Recent changes to COVID travel requirements made us think there could be some country closures, and we wanted to be strategic about our next move. A couple of islands have experienced some local outbreaks after some poor choices over the holidays (not an expert, but y’all probably could have anticipated that several busloads of drunken pub crawlers at New Years was gonna be a super spreader event). We decided to skip St Barths and head to Antigua instead. If we were unable to move again for months, Antigua is large with plenty of anchorages.
Ian pretty much finished all of the priority work on the boat. He confirmed that all 14 or so through-hulls and their ball valves worked, and the float switch on the bilge pump was temperamental but functioning. He repaired the manual bilge pump, replaced its ball valve, and made sure I knew how it works. And of course, you’ve heard about the new toilet. He also has pretty much assembled all the tools and parts so that he can build another Afrikii if needed.
We got our COVID PCR test for $120 USD each, received the emailed results the following day, then hauled up our muddied anchor with the shiny new windlass, cleaning it off with the washdown pump. With a fond farewell to the airport-adjacent-lagoon, we steered the boat out into the bay when the bridge went up at 4 pm. Then we set the autopilot for Antigua with plans to arrive the following morning.
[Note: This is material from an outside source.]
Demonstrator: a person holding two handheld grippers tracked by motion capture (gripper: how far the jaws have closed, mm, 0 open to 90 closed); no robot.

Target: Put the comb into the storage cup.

I’m going to be honest, I hate overnight sailing. I have been paid all my life to work at night, and now doing it for free just seems…so painful. I whine about it and then go to bed early. Ian wakes me up when it’s my turn to do watch, waves off my whining and climbs into the bed we set up in the saloon so he’s close by if I call him. But this time, it was him calling me to come help when the boat started taking on water.
At 3:30 am, I woke to a shrill siren of an alarm I had never heard before. It reminded me of a heart monitor alarm when the patient codes. This shrill siren was the “high water alarm”, a pretty important alarm which, when you are in a boat, really warrants such an ominous title. It tells us that the part of the boat that exists under the floorboard is full of water.
Ian took on this air of captain and ordered me up to the cockpit to start pumping the manual bilge pump.
When I didn’t move fast enough, he yelled “Go pump NOW!”, then followed with a supportive rally of “Great babe, you’re doing great, keep pumping!”
I looked out on the ocean and kind of thought we were actually sitting lower in the water. Ian meanwhile ran around the boat lifting up floorboards trying to determine where the water was coming in. He checked for a leak where water comes in to cool the engine (no), had we hit something (no), and finally he found it–the hose attached to the washdown pump had disconnected and seawater was flowing straight into the boat from under the V-berth into the bilge. He shut the ball valve on the through-hull to stop the flood. And then voilà, with the automatic bilge pump and the manual bilge pump we got all the water out of the boat. Suffice to say, I am satisfied with Ian’s regular maintenance schedule and very happy we didn’t have to test the life raft.
On another note, we witnessed the arrival in Antigua’s famous English Harbour of the solo winner of The Atlantic Challenge 2020–rowing 3000nm from Canaries, check it out here.
*Ian’s note: we had forgotten to switch off the washdown pump and with the sailboat engine running the whole trip (we were sailing against the wind) we hadn’t heard it cycling on and off. Because of a small leak on the spray nozzle up in the anchor locker, the cycling of the pump seemed to have shook loose the inlet hose to the pump, and then water just came pouring in from the through-hull hose. In lay terms, there are holes in the boat called through-hulls, to let water out (e.g. the grey water) or let water in (e.g. the washdown pump). These through-hulls have ball valves (aka sea cocks, which is a combined ball valve and through-hull) that allow water through but can be closed down to, well, close the through-hull. He adds, “You want a well maintained (i.e. lubricated) functioning ball valve at your through-hull, that ain’t gonna seize up on you ’cause when they seize, you gotta force them, and then you might bust the handle off. A goddamn mess is what that is.” Amen to that.